After finding "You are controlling" in the data, write out its line and all following lines without change, up to and including the last one. Leave out pictures.
========================
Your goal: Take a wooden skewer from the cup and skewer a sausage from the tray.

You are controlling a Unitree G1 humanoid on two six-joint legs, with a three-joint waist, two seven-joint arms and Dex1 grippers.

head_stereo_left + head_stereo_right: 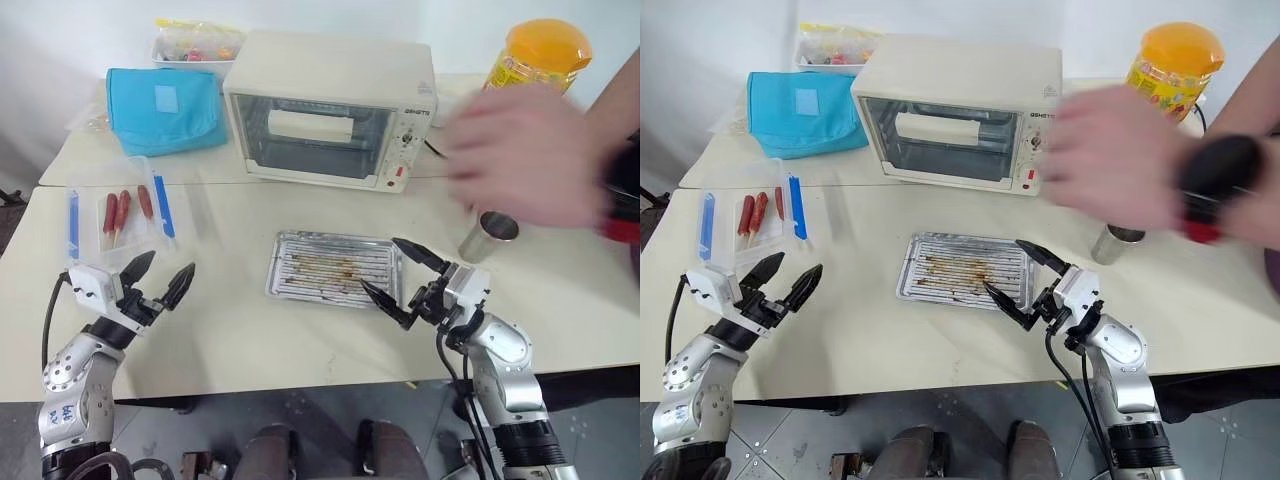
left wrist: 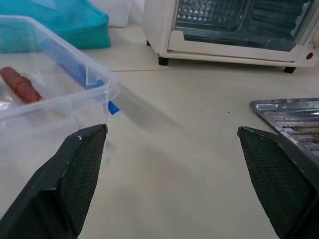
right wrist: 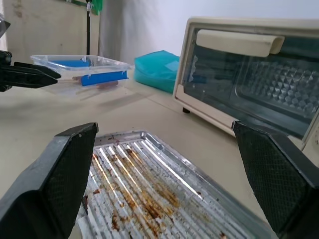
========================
Answer space:
You are controlling a Unitree G1 humanoid on two six-joint legs, with a three-joint waist, two seven-joint arms and Dex1 grippers.

head_stereo_left + head_stereo_right: 
left wrist: 
right wrist: 

Nothing else is left to add to this answer.